DPR Ingatkan Johanis Tanak soal Biaya Eksekusi Kasus Korupsi KPK

CNN Indonesia
Jumat, 30 Sep 2022 00:45 WIB
Johanis Tanak terpilih jadi capim KPK ganti Lili Pintauli. (Lamhot Aritonang/ Detikcom)
Jakarta, CNN Indonesia --

Wakil Ketua Komisi III DPR RI Ahmad Sahroni mengingatkan pimpinan Komisi Pemberantasan Korupsi (capim KPK) terpilih pengganti Lili Pintauli Siregar, Johanis Tanak, terkait beban biaya penyidikan hingga eksekusi dalam penanganan kasus tindak pidana korupsi.

Pernyataan itu disampaikan Sahroni merespons pernyataan Johanis yang mengaku akan mengusulkan agar KPK lebih mengutamakan pencegahan dibandingkan penindakan. Ia mengatakan, mengutamakan langkah pencegahan tidak berarti menghapuskan penindakan.

Sahroni pun mengingatkan bahwa biaya proses penyidikan hingga eksekusi terkadang lebih besar dibandingkan nilai korupsi dalam sebuah perkara.

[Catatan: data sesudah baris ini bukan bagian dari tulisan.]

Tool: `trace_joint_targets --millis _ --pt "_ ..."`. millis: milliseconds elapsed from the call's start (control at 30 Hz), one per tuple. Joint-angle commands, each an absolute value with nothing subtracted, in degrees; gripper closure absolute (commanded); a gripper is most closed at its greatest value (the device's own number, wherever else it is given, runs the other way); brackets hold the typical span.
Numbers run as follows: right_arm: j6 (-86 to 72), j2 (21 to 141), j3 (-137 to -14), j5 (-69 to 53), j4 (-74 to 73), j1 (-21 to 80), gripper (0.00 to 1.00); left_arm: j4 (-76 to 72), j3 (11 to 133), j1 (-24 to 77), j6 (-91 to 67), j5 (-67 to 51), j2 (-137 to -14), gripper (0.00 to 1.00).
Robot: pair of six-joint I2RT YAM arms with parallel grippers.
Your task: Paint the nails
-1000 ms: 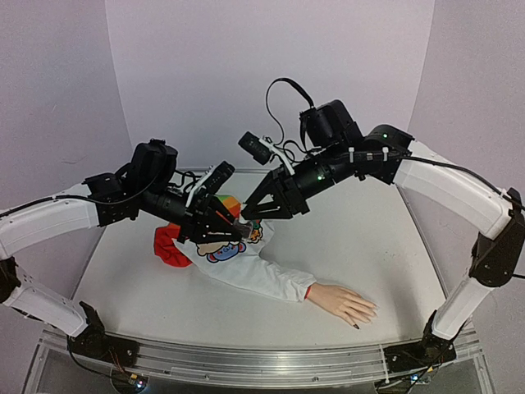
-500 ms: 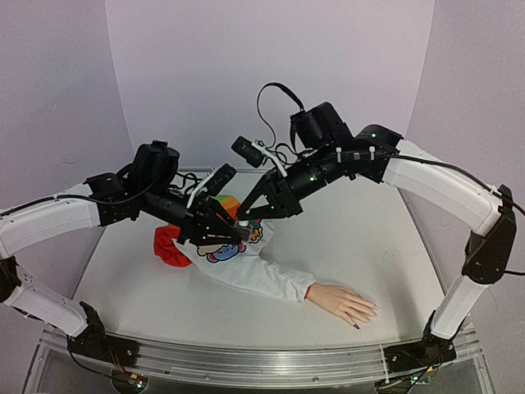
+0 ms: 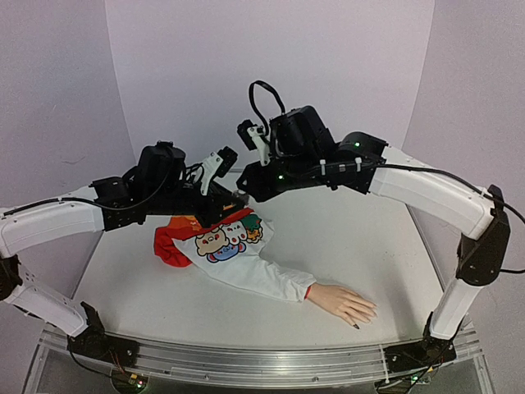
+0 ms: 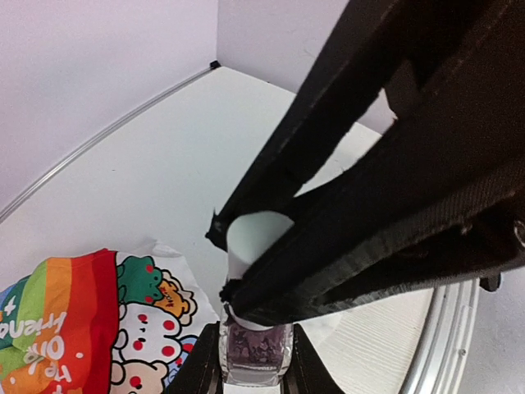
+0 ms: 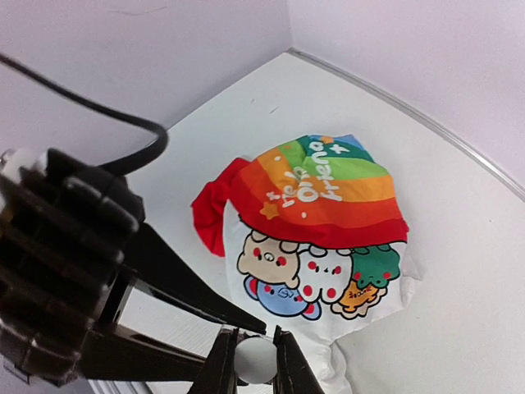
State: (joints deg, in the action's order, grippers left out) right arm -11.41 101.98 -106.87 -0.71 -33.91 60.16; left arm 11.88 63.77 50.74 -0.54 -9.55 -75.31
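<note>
A pale mannequin hand (image 3: 340,300) lies palm down at the front right of the table, in a white sleeve. Its nails are tiny; one nail (image 3: 357,327) is dark. My left gripper (image 3: 232,199) is shut on a small clear bottle (image 4: 256,351) of purplish polish and holds it in the air. My right gripper (image 3: 246,187) meets it from the right and is shut on the bottle's pale cap (image 5: 257,363). The cap also shows in the left wrist view (image 4: 250,238), between the right gripper's black fingers. Both grippers are far from the hand.
A child's shirt (image 3: 217,242) with a rainbow stripe and cartoon animals lies under the grippers on the white table (image 3: 369,238). Its sleeve (image 3: 262,277) runs to the hand. Lilac walls close the back and sides. A metal rail (image 3: 246,361) runs along the front edge.
Both grippers have risen together with the bottle and moved back from the shirt. The right arm has swung left and levelled out. The hand has not moved.
</note>
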Motion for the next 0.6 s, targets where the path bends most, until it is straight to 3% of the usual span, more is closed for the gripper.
trace_joint_targets --millis 0,67,133,200,300,333,367,567 --pt "-16.31 101.36 -108.55 11.06 -38.36 61.19 1.00 6.48 62.68 47.63 -5.84 7.86 -73.45 1.00" --pt "-16.23 101.27 -109.04 10.81 -38.04 61.19 1.00 5.49 61.57 47.64 -5.60 7.63 -72.21 0.92" --pt "-16.45 100.96 -109.09 11.01 -37.38 61.10 1.00 5.30 61.11 47.64 -5.42 7.09 -71.43 0.70" --pt "-17.02 100.60 -108.85 12.05 -36.63 60.87 1.00 4.64 60.17 47.64 -4.90 5.53 -70.27 0.56" --pt "-18.16 99.74 -108.00 13.93 -35.83 59.92 1.00 3.23 57.98 47.63 -3.91 2.55 -68.20 0.41" --pt "-18.56 99.17 -107.46 14.60 -35.54 59.45 1.00 2.75 57.16 47.60 -3.42 1.38 -67.39 0.21" --pt "-18.75 98.60 -106.44 15.59 -35.22 58.97 1.00 2.38 56.55 47.63 -2.89 -0.58 -66.74 0.13" --pt "-21.76 92.79 -98.04 21.22 -32.34 55.68 1.00 -1.50 52.91 47.67 -2.15 -7.60 -63.92 0.02"
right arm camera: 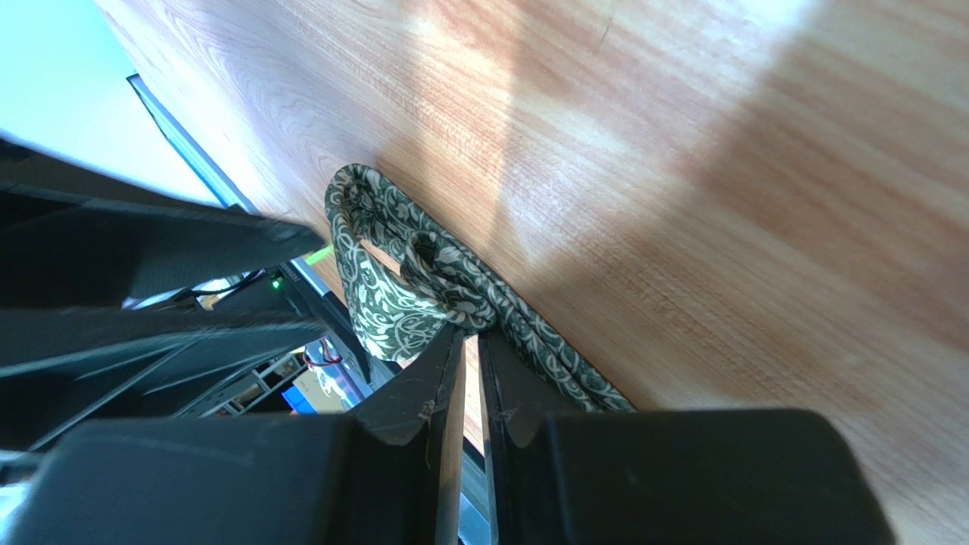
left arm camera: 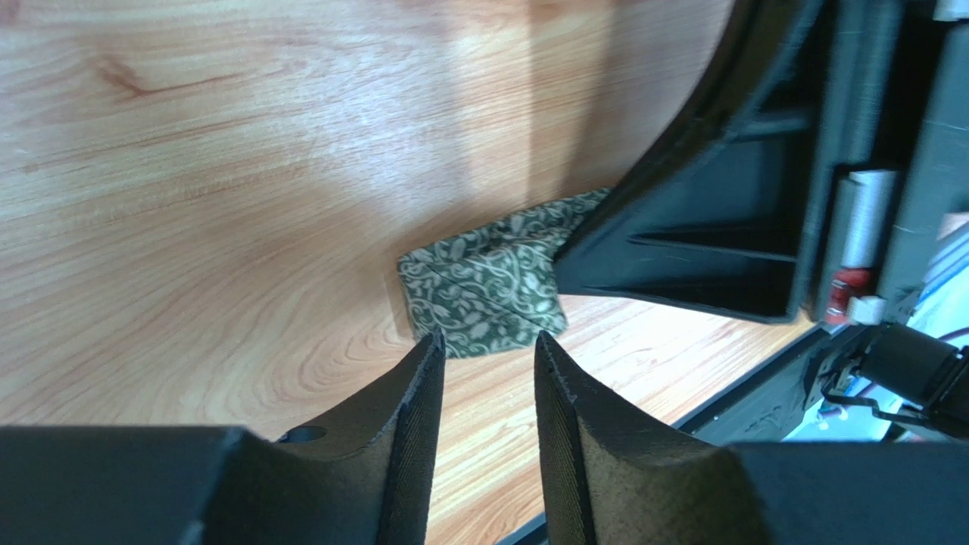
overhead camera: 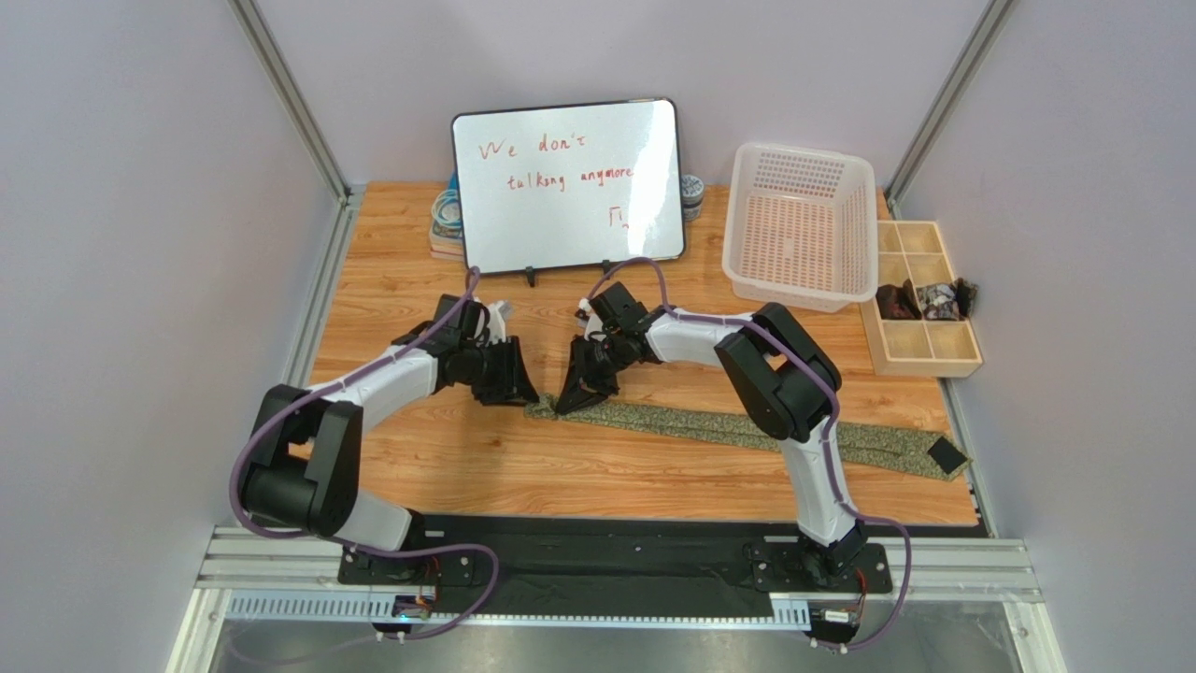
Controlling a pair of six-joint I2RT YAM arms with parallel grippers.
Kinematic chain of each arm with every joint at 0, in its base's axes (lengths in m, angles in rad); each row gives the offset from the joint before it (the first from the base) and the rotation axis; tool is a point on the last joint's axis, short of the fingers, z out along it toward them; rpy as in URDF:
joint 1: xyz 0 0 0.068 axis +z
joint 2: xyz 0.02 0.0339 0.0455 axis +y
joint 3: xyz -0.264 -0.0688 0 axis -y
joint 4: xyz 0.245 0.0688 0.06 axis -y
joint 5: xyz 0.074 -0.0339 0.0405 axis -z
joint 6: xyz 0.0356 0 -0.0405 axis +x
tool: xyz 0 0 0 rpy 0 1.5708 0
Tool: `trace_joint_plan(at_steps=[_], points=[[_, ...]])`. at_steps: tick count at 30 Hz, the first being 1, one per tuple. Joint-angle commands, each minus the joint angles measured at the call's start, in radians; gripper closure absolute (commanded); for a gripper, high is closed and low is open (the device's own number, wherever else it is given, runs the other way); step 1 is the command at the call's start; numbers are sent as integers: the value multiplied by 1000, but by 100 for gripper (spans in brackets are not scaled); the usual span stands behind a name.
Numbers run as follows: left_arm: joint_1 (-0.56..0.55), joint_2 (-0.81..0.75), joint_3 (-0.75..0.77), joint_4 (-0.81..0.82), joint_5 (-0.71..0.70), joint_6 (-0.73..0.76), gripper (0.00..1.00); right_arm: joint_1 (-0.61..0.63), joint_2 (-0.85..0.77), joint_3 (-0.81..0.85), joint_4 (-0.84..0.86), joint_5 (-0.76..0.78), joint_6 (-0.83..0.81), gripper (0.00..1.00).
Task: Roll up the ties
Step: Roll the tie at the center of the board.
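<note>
Where the wooden worktop sits between grey walls, the green tie runs from frame centre toward the right edge, bare wood below it. Left wrist view: left fingers spread, the tie's folded end just beyond them. Right wrist view: right fingers pinch the tie's curled patterned end.

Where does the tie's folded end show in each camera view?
Top external: the tie's folded end lies at picture centre.
Left wrist: centre, just beyond the open left gripper.
Right wrist: left of centre, at the right gripper's tips.
Shared landmark: the wooden table.
</note>
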Motion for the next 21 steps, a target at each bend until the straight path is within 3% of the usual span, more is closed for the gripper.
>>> trace_joint_plan(at_steps=[1,10,21], points=[[4,43,-7,29,15,1,57,2,35,10,-35,57,-27,86],[13,52,-27,64,33,-14,55,4,38,13,-35,59,-24,86],[11,37,-26,147,182,-51,89,2,36,23,-35,50,-23,85]])
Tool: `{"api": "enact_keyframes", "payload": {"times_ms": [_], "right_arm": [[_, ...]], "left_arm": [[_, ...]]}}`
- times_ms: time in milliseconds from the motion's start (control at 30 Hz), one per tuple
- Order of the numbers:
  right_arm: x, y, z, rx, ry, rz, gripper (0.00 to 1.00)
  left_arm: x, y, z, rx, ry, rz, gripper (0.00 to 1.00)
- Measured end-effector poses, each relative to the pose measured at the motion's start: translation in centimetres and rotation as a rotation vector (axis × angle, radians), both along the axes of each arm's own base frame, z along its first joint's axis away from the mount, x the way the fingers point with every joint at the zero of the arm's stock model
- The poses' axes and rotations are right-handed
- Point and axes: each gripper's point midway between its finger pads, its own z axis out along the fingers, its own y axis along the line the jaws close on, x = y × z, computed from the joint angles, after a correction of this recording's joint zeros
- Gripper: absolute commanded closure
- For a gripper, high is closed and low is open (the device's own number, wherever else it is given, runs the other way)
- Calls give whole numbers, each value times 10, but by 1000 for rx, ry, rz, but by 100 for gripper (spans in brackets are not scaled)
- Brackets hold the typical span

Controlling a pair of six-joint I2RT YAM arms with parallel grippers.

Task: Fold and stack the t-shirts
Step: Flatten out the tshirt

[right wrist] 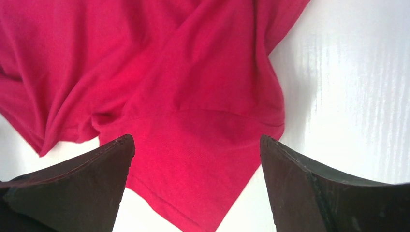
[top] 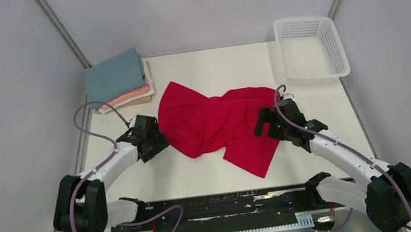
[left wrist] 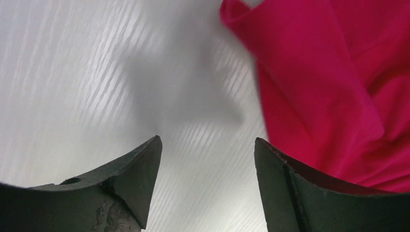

"Langkah pencegahan memang harus dikedepankan dalam memberantas korupsi. Bukan berarti penangkapan dihapuskan, ini tetap penting dan wajib dilakukan. Tetapi biaya penyidikan sampai eksekusi ini sering juga menjadi beban baru bagi negara, yang kadang lebih besar dari nilai korupsinya," ujar Sahroni dai Kompleks Parlemen, Senayan, Jakarta pada Kamis (29/9).

Atas dasar itu, ia berharap Johanis dapat memegang dan mengimplementasikan komitmen pemberantasan korupsi di Indonesia dalam bentuk mekanisme yang baik dan ketat.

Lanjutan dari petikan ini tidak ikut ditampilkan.